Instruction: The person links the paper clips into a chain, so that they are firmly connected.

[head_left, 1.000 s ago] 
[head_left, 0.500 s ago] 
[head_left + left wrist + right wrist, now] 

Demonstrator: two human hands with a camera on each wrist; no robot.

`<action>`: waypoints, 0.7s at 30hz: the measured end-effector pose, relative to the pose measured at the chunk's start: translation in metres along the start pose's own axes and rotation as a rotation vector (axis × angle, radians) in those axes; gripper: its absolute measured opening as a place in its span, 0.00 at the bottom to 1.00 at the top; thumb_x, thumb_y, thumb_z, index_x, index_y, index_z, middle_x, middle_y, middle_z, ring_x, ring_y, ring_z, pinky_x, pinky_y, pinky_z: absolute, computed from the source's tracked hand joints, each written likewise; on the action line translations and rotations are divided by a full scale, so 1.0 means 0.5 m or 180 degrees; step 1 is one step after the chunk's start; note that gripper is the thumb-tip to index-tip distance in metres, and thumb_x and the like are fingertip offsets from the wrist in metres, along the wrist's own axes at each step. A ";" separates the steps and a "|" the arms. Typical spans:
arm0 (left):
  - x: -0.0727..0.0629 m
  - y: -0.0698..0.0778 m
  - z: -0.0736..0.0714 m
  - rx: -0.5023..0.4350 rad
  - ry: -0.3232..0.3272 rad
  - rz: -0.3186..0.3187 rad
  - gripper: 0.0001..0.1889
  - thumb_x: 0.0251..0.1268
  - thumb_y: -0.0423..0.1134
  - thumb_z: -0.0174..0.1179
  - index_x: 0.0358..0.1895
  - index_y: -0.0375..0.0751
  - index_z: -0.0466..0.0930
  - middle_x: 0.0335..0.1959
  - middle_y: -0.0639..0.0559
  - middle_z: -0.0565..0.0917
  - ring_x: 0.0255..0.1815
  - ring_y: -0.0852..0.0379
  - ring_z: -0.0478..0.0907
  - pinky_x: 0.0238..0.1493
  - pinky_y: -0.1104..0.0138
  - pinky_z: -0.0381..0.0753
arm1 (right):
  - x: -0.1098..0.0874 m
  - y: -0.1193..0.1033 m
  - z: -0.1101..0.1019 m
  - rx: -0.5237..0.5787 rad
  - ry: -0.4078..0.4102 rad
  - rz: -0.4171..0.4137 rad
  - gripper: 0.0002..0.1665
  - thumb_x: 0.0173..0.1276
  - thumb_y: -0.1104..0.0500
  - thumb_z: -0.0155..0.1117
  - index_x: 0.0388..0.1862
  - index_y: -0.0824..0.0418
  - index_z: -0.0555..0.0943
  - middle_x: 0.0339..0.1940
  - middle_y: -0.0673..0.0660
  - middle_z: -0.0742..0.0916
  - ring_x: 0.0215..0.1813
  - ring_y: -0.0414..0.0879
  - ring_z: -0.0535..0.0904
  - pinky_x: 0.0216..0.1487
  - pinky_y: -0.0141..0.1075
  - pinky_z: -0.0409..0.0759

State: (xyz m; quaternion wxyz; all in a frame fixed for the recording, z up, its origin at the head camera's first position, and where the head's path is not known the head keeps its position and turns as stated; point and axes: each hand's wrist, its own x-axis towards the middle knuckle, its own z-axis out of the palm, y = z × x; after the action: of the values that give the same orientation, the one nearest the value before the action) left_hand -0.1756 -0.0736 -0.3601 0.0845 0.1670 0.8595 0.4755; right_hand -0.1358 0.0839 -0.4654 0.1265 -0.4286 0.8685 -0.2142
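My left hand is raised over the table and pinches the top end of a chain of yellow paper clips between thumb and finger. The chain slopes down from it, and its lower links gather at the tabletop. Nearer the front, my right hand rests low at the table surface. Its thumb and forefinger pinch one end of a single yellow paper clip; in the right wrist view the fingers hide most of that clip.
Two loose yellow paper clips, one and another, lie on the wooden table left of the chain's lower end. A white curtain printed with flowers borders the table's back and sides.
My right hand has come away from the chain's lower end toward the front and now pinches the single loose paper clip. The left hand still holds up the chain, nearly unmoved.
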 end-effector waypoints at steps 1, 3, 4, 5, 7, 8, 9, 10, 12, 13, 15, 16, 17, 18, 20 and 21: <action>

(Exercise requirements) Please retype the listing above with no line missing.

(Result of this exercise)
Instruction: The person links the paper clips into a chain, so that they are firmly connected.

[head_left, 1.000 s ago] 
[head_left, 0.500 s ago] 
[head_left + left wrist + right wrist, now] 

Demonstrator: two human hands with a camera on each wrist; no robot.

`<action>`: waypoints, 0.7s at 30hz: the measured end-effector pose, relative to the pose measured at the chunk's start: translation in metres along the start pose's own axes and rotation as a rotation vector (axis × angle, radians) in those axes; gripper: its absolute measured opening as a place in its span, 0.00 at the bottom to 1.00 at the top; thumb_x, thumb_y, thumb_z, index_x, index_y, index_z, middle_x, middle_y, middle_z, ring_x, ring_y, ring_z, pinky_x, pinky_y, pinky_z: absolute, computed from the source's tracked hand joints, each written likewise; on the action line translations and rotations are divided by a full scale, so 1.0 means 0.5 m or 180 degrees; step 1 is one step after the chunk's start; note that gripper is the thumb-tip to index-tip distance in metres, and thumb_x and the like are fingertip offsets from the wrist in metres, along the wrist's own axes at each step. A ";" separates the steps and a "|" the arms. Typical spans:
arm0 (left):
  - x: -0.0727..0.0629 m
  - y: -0.0698..0.0778 m
  - z: -0.0736..0.0714 m
  - rx: -0.5023..0.4350 rad
  - ry: -0.3232..0.3272 rad
  - rz: -0.3186..0.3187 rad
  - gripper: 0.0001..0.1889
  - thumb_x: 0.0251..0.1268
  - thumb_y: -0.0423..0.1134
  - thumb_z: -0.0174..0.1179
  - index_x: 0.0358..0.1895
  - index_y: -0.0375..0.0751
  - index_z: -0.0466..0.0930
  - middle_x: 0.0335..0.1959
  - middle_y: -0.0639..0.0559
  - middle_z: -0.0565..0.0917
  - ring_x: 0.0255..0.1815
  - ring_y: -0.0852..0.0379
  - ring_z: -0.0478..0.0907
  - pinky_x: 0.0238..0.1493
  - pinky_y: -0.1104..0.0138
  - pinky_z: -0.0381..0.0753
arm1 (right):
  - x: -0.1098..0.0874 m
  - y: -0.1193..0.1033 m
  - z: -0.1101..0.1019 m
  - rx: -0.5237..0.5787 rad
  - ry: -0.4078..0.4102 rad
  - rz: -0.4171..0.4137 rad
  - gripper: 0.0002..0.1665
  - thumb_x: 0.0173..0.1276
  - thumb_y: -0.1104..0.0500
  - thumb_z: -0.0155..0.1117
  - index_x: 0.0388..0.1862
  - index_y: -0.0824..0.0418
  - index_z: -0.0555..0.0943
  - middle_x: 0.0339..0.1940
  - middle_y: -0.0673..0.0660
  - middle_z: -0.0742..0.0916
  - ring_x: 0.0215..0.1813
  - ring_y: -0.0414..0.0879
  - ring_z: -0.0535..0.0904
  - pinky_x: 0.0216..0.1487
  - pinky_y: -0.0141..0.1075
  - pinky_z: -0.0409..0.0759

State: (xyz m; quaternion wxyz; all in a frame fixed for the recording, z up, its origin at the head camera's first position, and where the head's path is not known the head keeps its position and turns as stated; point and axes: each hand's wrist, its own x-axis towards the middle knuckle, its own z-axis out of the palm, y = z × x; after the action: of the values that give the same orientation, the one nearest the value before the action) left_hand -0.1756 -0.0736 -0.3601 0.0845 0.1670 0.8595 0.4755; right_hand -0.1358 0.0839 -0.4654 0.1265 -0.4286 0.8685 -0.2142
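My left hand is raised over the table and pinches the top end of a chain of yellow paper clips between thumb and finger. The chain slopes down from it, and its lower links gather at the tabletop. Nearer the front, my right hand rests low at the table surface. Its thumb and forefinger pinch one end of a single yellow paper clip; in the right wrist view the fingers hide most of that clip.
Two loose yellow paper clips, one and another, lie on the wooden table left of the chain's lower end. A white curtain printed with flowers borders the table's back and sides.
My right hand has come away from the chain's lower end toward the front and now pinches the single loose paper clip. The left hand still holds up the chain, nearly unmoved.
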 end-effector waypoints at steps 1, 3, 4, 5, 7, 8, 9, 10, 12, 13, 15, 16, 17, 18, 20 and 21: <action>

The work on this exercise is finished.